Data to process:
# # # # #
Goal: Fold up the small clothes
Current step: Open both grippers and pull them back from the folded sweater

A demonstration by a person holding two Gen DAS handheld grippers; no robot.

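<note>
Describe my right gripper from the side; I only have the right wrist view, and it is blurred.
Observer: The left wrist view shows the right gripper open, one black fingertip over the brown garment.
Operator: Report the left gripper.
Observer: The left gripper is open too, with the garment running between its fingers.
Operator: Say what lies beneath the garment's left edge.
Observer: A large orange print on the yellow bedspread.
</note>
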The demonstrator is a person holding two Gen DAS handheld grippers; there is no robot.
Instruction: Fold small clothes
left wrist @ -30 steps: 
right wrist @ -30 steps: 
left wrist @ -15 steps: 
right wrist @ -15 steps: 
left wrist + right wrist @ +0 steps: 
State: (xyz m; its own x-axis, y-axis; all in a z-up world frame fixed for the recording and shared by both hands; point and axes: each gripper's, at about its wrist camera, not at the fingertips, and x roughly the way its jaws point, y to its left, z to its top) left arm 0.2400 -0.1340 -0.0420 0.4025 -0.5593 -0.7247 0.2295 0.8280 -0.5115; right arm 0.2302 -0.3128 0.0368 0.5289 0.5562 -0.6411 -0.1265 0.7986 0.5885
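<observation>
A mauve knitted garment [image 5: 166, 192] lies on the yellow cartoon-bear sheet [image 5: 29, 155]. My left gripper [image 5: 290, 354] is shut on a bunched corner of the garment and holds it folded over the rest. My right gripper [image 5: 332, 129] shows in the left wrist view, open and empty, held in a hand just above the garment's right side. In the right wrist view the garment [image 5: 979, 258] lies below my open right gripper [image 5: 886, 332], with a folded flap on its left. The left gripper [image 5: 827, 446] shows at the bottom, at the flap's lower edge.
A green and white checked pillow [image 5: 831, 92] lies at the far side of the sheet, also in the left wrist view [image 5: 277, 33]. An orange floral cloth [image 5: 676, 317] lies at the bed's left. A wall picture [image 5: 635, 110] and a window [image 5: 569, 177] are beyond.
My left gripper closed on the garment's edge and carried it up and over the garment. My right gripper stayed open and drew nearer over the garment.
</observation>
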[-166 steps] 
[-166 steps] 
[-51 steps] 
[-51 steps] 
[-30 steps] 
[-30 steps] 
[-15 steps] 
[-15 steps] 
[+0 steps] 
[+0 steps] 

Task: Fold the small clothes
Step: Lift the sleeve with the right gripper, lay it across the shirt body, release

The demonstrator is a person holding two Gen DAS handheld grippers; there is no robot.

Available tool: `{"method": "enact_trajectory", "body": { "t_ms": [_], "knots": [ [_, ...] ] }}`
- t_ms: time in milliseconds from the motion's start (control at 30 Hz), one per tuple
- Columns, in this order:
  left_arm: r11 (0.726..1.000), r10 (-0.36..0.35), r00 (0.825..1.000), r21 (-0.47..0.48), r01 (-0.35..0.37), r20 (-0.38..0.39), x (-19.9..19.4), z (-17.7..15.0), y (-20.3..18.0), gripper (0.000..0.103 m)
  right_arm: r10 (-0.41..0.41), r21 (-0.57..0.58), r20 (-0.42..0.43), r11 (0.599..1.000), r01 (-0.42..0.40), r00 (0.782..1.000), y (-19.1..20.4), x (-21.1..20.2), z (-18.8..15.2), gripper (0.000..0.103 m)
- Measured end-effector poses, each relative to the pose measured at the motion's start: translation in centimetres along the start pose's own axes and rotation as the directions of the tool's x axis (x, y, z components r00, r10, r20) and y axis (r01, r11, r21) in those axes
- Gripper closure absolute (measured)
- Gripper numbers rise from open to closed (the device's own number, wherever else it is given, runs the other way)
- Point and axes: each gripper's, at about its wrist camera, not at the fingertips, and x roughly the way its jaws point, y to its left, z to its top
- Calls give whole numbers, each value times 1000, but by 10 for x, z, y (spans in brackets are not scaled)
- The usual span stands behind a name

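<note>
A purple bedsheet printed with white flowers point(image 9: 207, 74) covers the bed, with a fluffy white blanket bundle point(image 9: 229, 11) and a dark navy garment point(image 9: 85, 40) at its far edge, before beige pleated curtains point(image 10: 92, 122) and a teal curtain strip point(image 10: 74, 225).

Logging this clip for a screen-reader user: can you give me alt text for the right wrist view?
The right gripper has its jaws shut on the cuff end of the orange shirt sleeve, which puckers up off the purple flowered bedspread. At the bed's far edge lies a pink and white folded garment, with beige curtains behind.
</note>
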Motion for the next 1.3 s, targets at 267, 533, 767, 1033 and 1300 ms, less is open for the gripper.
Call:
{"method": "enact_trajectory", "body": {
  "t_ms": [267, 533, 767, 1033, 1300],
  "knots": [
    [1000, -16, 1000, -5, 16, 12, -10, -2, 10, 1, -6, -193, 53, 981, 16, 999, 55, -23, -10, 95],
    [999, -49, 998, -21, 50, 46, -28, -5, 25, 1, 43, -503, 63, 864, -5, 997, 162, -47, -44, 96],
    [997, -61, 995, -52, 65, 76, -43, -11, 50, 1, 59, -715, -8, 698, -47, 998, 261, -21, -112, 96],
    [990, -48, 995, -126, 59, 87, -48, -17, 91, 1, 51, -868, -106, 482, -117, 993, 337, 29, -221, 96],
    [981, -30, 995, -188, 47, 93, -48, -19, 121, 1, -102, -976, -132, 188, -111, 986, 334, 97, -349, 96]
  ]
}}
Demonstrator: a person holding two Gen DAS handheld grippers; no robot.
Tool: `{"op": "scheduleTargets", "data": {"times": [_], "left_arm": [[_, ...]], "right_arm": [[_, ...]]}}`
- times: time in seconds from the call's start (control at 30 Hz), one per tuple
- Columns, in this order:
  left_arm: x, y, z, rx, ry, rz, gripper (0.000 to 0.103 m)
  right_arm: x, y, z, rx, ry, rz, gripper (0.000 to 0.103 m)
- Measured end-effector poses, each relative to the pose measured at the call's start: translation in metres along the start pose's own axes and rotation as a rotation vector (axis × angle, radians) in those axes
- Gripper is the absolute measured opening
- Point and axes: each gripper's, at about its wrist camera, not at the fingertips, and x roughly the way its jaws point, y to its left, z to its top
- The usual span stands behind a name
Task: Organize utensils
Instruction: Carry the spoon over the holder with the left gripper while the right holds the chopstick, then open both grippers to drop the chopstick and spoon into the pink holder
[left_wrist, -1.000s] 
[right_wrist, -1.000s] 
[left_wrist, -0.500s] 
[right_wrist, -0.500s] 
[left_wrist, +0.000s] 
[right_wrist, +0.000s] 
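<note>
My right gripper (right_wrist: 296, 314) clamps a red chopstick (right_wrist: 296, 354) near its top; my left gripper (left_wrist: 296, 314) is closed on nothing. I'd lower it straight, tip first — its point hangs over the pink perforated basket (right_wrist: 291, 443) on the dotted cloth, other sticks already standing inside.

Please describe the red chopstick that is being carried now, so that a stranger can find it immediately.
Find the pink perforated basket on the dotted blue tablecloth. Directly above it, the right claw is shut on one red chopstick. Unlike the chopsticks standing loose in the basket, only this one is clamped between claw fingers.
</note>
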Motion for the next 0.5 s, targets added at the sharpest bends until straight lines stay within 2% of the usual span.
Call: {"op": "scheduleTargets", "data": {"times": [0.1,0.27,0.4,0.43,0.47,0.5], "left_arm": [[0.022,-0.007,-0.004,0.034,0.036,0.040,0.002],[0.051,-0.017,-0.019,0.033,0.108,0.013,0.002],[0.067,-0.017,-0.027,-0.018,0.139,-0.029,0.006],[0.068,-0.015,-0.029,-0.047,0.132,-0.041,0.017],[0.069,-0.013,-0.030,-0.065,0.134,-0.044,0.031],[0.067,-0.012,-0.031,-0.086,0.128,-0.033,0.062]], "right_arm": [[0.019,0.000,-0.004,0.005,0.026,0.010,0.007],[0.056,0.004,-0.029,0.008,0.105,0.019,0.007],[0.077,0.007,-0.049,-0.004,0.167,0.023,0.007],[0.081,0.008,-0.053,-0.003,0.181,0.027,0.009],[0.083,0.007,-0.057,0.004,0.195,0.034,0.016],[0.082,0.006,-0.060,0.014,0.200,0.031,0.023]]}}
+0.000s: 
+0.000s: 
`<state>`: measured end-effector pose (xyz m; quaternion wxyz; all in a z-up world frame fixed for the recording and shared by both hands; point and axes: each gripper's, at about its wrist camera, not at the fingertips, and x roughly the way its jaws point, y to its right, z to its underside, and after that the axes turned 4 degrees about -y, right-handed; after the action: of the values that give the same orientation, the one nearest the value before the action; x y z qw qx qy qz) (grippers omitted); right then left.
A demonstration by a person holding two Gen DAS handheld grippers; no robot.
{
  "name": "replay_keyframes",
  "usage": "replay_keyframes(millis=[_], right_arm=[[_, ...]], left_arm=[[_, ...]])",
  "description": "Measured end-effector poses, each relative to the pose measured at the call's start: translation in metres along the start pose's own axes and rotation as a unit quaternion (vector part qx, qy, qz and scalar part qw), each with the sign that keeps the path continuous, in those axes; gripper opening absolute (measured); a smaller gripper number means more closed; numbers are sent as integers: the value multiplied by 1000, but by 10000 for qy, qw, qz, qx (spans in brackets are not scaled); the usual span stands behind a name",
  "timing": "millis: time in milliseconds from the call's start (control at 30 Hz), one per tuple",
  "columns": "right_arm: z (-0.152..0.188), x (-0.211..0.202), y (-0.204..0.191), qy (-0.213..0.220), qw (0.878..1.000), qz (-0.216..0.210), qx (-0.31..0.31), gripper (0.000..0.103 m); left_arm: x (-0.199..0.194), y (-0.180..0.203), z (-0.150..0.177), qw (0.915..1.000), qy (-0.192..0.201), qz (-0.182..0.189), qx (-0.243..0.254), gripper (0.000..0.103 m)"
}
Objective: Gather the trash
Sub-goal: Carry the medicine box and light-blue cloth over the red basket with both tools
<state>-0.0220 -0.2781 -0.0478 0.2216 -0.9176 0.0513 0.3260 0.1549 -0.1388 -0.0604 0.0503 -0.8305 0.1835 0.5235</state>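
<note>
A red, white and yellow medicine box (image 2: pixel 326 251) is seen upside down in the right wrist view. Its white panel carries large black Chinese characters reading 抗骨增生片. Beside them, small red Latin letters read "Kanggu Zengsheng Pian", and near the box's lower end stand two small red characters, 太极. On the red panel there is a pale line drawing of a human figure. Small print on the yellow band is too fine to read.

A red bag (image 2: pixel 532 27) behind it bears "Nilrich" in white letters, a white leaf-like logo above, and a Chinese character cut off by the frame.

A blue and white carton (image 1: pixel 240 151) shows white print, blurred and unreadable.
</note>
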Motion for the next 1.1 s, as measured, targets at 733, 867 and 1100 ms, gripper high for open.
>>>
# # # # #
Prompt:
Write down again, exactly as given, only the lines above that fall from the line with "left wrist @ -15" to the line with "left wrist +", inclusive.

Problem solution:
left wrist @ -15 steps: 
right wrist @ -15 steps: 
left wrist + right wrist @ +0 steps: 

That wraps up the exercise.